Ориентируясь, как у себя дома, она подошла к бару, достала графин с бренди, наполнила два бокала, подошла и села перед Пилар на скамеечку.
– Выпей, милая. Ты побледнела.
Пилар молча раскрыла ладонь. В пламени камина тускло блеснул золотой ободок.
– Ага. Я так и подумала, когда эта шлюха сверкала своим напяленным на палец булыжником. Они заслуживают друг друга. Тони не стоит твоего мизинца, и никогда не стоил.
– Глупо. Ужасно глупо так расстраиваться. Мы уже много лет не живем вместе. Но тридцать лет, Элен! – Пилар подняла кольцо, посмотрела в пустой кружок и увидела всю свою жизнь. Никому не нужную, бессмысленную… – Тридцать проклятых лет. Когда я встретила Тони, она была еще в пеленках.
– Ну да, она моложе, и грудь у нее больше. Ну и что? – Элен пожала плечами. – Бог свидетель, этого достаточно, чтобы возненавидеть ее до печенок. Но я на твоей стороне, и публика тоже. Подумай вот о чем: если она будет продолжать цепляться за Тони, то в нашем возрасте будет кормить его детским питанием и менять ему пеленки.
Пилар не то засмеялась, не то застонала.
– Ох, Элен, мне здесь так плохо, но я не знаю, куда мне деваться. Знаешь, я даже не боролась.
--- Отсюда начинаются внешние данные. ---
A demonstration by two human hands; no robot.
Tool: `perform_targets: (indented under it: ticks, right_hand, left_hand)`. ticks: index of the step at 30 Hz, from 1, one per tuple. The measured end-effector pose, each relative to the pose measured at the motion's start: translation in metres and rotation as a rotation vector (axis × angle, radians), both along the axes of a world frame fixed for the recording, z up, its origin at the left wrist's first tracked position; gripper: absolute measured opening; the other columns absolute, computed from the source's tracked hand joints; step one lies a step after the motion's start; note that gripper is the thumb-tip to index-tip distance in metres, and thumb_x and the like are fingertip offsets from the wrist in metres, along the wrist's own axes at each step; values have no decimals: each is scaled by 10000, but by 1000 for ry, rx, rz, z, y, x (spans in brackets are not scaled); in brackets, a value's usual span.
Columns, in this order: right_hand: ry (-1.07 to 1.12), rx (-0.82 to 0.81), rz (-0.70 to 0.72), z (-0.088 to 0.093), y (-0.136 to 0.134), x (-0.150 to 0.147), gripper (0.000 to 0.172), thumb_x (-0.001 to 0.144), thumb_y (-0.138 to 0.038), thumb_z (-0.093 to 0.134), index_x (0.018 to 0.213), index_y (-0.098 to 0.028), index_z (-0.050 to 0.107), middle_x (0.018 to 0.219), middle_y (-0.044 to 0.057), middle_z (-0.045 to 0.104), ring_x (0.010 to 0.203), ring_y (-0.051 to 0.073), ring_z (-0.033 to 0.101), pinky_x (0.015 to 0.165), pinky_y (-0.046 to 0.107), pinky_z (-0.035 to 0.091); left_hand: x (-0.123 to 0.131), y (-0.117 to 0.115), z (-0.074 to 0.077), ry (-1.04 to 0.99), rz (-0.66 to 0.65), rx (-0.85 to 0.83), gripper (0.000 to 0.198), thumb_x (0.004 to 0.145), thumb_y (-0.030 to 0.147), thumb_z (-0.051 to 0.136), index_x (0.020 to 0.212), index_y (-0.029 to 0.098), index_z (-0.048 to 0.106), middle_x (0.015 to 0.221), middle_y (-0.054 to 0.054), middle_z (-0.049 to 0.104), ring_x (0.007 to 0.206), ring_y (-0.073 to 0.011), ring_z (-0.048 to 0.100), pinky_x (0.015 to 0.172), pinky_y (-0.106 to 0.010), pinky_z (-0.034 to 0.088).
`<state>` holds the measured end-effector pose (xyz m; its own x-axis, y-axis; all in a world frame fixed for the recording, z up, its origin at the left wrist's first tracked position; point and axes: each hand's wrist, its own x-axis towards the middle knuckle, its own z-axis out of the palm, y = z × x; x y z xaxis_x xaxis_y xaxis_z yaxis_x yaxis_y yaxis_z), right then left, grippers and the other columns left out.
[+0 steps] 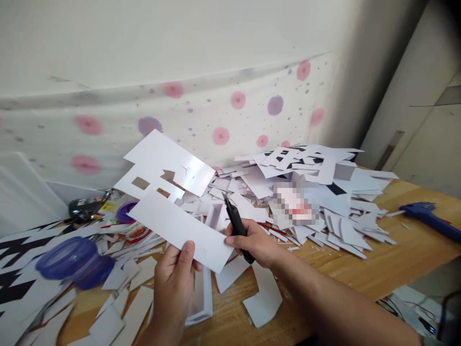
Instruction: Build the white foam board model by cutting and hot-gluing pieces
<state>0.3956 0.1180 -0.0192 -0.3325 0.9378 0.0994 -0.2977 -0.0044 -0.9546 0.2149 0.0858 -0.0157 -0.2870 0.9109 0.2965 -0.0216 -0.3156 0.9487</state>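
My left hand [178, 271] grips the lower edge of a white foam board sheet [180, 223], thumb on its face. This sheet has window-like cutouts in its upper part and is held tilted above the table. My right hand [252, 240] is closed around a black utility knife [236, 226], its blade pointing up and away. The right fingers also meet the sheet's right end; whether they pinch it, I cannot tell. Below the sheet stands a white open box frame [201, 300], partly hidden by it and by my left hand.
White offcuts [338, 226] pile up across the wooden table [406, 245]. A blue glue gun [428, 216] lies at the right. Blue round containers [74, 259] stand at the left. Behind, a flowered sheet [201, 110] covers the lower wall.
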Motion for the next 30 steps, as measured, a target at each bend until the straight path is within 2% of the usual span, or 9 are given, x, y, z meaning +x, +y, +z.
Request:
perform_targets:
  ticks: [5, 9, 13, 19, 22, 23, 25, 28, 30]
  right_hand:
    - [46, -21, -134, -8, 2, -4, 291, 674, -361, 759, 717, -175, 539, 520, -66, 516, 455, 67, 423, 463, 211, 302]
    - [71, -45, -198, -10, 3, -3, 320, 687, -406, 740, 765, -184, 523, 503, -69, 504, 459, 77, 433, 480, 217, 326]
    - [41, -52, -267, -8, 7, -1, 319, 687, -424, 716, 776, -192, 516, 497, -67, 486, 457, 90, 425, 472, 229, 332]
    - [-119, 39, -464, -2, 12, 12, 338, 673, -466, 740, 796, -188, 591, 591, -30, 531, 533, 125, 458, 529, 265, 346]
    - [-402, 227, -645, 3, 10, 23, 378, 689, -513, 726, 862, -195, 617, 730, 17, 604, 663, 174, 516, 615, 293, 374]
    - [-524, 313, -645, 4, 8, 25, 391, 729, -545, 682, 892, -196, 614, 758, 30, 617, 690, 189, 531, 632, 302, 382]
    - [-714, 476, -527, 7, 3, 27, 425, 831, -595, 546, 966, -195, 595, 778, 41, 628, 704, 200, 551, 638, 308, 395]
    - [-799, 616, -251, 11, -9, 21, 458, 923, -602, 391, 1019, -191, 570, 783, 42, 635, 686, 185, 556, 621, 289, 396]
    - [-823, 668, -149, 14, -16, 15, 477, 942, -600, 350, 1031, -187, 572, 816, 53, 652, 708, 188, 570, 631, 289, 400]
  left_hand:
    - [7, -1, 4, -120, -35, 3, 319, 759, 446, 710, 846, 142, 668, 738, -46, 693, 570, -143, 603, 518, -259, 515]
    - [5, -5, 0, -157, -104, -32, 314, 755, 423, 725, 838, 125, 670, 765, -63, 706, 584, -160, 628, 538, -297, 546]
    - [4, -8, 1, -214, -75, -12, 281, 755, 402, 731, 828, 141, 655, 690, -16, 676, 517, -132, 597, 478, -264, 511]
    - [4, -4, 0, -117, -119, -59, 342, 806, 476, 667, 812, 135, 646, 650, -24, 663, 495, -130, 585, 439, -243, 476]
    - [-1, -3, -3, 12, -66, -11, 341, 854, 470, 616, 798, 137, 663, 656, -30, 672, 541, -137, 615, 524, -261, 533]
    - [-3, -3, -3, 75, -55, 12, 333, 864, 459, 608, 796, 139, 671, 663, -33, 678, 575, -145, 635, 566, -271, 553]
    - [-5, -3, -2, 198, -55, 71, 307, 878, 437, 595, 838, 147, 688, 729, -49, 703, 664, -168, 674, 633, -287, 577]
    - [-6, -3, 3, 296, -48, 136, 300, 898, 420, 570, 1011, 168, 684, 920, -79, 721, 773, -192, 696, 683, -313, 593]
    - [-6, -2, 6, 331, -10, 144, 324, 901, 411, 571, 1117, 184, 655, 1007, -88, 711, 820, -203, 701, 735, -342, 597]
– Потому что ты не воин. – Элен встала со скамеечки, пересела на ручку кресла и обняла Пилар. – Ты красивая, умная и добрая женщина, у которой не сложилась судьба. Но черт побери, моя дорогая, если эта дверь закрылась, то оно и к лучшему.
– Ты говоришь в точности как Тони.
– Без оскорблений, пожалуйста. Он врал, а я говорю правду.
– Может быть, ты и права. Я плохо соображаю. Не представляю себе, что будет. Ни через час, ни через год. О господи, я даже не заставила его расплатиться! У меня не хватило на это духу.
– Не беспокойся. Он с лихвой заплатит Рене. – Элен наклонилась и поцеловала ее в макушку. «Такие мужчины, как Тони, рано или поздно расплачиваются за все», – подумала она. – А если ты действительно хочешь отомстить, я помогу тебе откладывать слушание дела в суде до тех пор, пока от Тони не останется одно сморщенное яичко.
Пилар чуть улыбнулась. На Элен всегда можно было положиться.
– Долгий процесс? Это было бы забавно, но сильно осложнило бы жизнь Софи. Элен, новая жизнь свалилась на меня как снег на голову. Что мне с ней делать?
– Что-нибудь придумаем.
Софии тоже было о чем подумать. От чтения договора у нее разболелась голова. Она поняла суть, хотя та была скрыта вуалью юридической терминологии. Суть заключалась в том, что La Signora, как обычно, проявляла свою волю. Ожидалось, что через год София докажет, чего она стоит. Если ей это удастся, то довольная бабушка передаст внучке часть своей столь желанной и заманчивой власти.